Transit agreements could vary in scope:

  • bilateral agreements between two factions
  • multilateral corridor agreements covering a defined route
  • alliance-wide agreements that cover all members of both alliances
  • temporary permits granted to neutral or unknown traders

The value of these agreements is direct and measurable: a trader operating under a transit agreement on a toll-heavy route earns more per delivery than one without.

Non-aggression and safe conduct

A non-aggression pact between two factions could reduce the danger level a trader from one faction experiences in the other's territory.

Patrols might be less aggressive. Intercepts less likely. Inspections less punishing.
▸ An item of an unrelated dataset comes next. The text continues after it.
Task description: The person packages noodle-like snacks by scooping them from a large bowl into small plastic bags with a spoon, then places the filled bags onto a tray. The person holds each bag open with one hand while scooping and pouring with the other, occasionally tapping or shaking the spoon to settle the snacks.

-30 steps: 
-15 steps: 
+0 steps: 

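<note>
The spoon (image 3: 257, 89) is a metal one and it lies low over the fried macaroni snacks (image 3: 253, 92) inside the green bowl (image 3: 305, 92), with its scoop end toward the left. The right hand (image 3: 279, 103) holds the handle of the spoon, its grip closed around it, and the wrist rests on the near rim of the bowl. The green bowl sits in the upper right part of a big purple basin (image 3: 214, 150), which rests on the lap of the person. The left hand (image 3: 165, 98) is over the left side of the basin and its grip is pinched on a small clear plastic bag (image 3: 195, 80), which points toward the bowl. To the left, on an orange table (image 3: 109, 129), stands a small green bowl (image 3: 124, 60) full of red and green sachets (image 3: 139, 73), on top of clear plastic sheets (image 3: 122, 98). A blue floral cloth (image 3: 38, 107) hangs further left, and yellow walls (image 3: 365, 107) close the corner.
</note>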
Safe conduct agreements could go further: a specific ship or fleet traveling under safe conduct is treated as protected even during an active conflict.
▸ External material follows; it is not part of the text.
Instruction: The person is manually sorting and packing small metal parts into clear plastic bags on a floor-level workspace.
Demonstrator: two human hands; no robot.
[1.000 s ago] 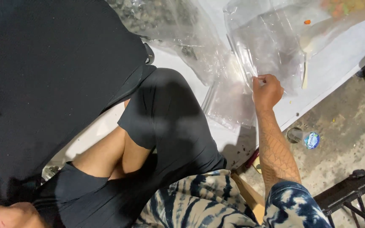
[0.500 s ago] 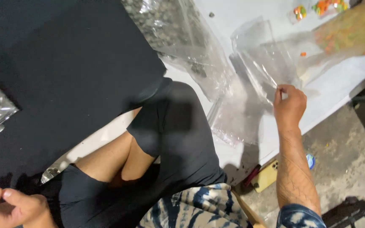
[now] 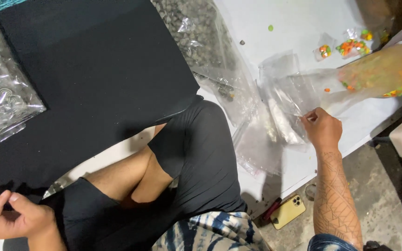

This gives traders a stake in whether their faction maintains good diplomatic relations.

Trade rights and access tiers

One promising direction is that diplomatic standing between factions determines which contracts a trader can see and accept.

Possible access tiers:

  • Hostile — no contract access in the other faction's space, risk of attack
  • Neutral — basic transit possible, tolls apply, limited contract visibility
  • Trading partner — toll discounts, broader contract access, reduced inspection risk
  • Preferred carrier — full toll exemption on some routes, access to restricted contracts, reputation benefits

This makes reputation and diplomatic status something a trader actively builds toward.

Embargoes and sanctions

Diplomacy can also restrict trade.

An embargo declared against a faction could:

  • prevent players from accepting contracts involving embargoed factions
  • bar embargoed goods from crossing into declaring faction's space
  • flag traders who violate embargoes as hostile or smugglers within that territory

Sanctions could apply narrowly to specific goods — weapons, certain resources, luxury commodities — rather than all trade.

This creates a mechanic where trading under an embargo is more dangerous but potentially more profitable, and where dedicated smuggler playstyles become viable.

Alliance logistics

At the alliance level, diplomatic agreements could enable coordinated logistics at scale:

  • alliance supply contracts visible only to member faction traders
  • alliance-secured corridors with shared patrol obligations
  • joint transit zones where all members benefit from the same toll agreements

This gives large alliances a logistics infrastructure advantage built on cooperation rather than conquest.


Open Questions

  • Should transit agreements need to be actively renewed, or can they persist indefinitely once established?
  • Can diplomacy override a full system blockade, or only reduce tolls and danger?
  • Should embargo violations be detectable automatically or require military action to enforce?
  • Can individual traders negotiate their own trade status independent of their faction's standing?
  • Should unique diplomatic relationships unlock unique contracts not available through other means?
  • How are diplomatic agreements visible to traders — as a browseable list, a route overlay, or something else?
  • Should smuggling be a legitimate playstyle, and if so, what distinct mechanics should it have?